Wednesday, March 07, 2007

Living up a tree

A Bangladeshi man with a head for heights has hit on a perfect solution to try and get a bit of peace and quiet in one of the world's most densely-populated countries.

Each day carpenter and aspiring writer Salim Hossen Gaus, aged 25, winches himself 30 metres in a precarious home-made pulley to a small wooden platform he has built at the top of a palm tree.

"I spend four to five hours minimum in the tree reading and writing, listening to the birds chirping," he said, adding his favourite authors were Shakespeare and the Nobel laureate, Bengali writer and poet Rabindranath Tagore.

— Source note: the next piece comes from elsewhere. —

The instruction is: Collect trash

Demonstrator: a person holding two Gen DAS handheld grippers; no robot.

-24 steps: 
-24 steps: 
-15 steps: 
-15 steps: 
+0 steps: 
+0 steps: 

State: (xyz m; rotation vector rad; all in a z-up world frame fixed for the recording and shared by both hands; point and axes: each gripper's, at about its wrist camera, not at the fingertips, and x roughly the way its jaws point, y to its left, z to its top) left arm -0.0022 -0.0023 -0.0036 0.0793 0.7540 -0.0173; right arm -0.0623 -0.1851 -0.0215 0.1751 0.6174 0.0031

"The isolation is very pleasing. I don't get any disturbance from people and no-one can distract me from my literary works," he said.

Gaus, from the south-west Jessore district, says he enjoys the tranquillity of his tree house so much he had even taken to eating meals and sleeping there sometimes.

"I feel a deep affinity with nature when I am in the tree writing poetry in the moonlight or looking at the sun rising or setting," he said.

Other villagers at first dismissed Gaus as insane but are now clamouring for their own tree-top hideaways.

"They used to call me mad but many people have become enthusiasts. Now they ask me to build the same kind of tree house for them too," he said.